Maragos signed a three-year/$4 million contract with the Philadelphia Eagles in 2014. His contract was extended in 2016 for three years/$6 million. He was, at the time, the highest paid special teams player in the NFL.

In assessing the amount of the award, Judge Cunningham wrote that while $43.5 million was a “large amount of money … it does not shock the conscience” given that the plaintiff was a professional football player at the highest level. ROA complained that the award was four times the $9 million in economic damages Maragos suffered under his contract at the time of his injury.

But the judge noted that “there is no clear rule” prohibiting such a ratio, or even a higher ratio, and that the award included a “reasonable projection” for a future contract if Maragos continued to play, which he intended to do .

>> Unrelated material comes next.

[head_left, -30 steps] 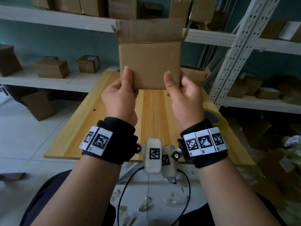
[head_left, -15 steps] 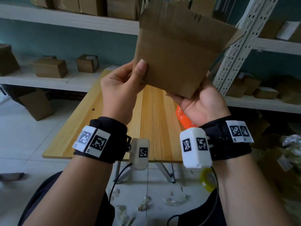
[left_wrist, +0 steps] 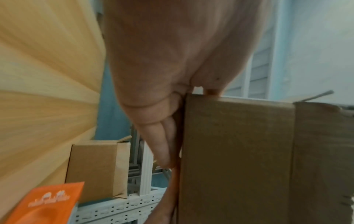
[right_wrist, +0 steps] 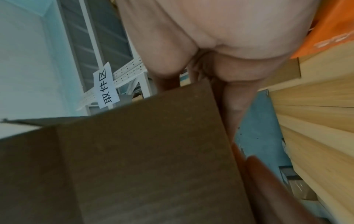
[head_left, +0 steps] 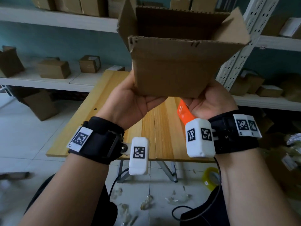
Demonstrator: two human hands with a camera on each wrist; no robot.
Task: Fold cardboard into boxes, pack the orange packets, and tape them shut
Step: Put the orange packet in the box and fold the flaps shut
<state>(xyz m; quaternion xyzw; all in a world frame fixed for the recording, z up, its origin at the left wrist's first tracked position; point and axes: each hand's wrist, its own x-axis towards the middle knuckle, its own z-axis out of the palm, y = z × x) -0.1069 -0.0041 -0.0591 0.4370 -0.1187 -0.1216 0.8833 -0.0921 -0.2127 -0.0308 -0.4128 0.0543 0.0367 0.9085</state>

“Plaintiff not only lost his job, he lost his dream,” Judge Cunningham wrote, noting that Maragos was the highest paid special teamer in the NFL and there was no indication that his skills were in decline. “Putting a price on a dream is no easy task. In this case, the jury considered the evidence presented to reach their verdict and it does not shock the conscience that the plaintiff went from a dream job in the NFL to a lifetime of pain and disability resulting from the improper repair and rehabilitation of his injury at the knees. .”

The Superior Court agreed, attaching a copy of Cunningham’s ruling to its own.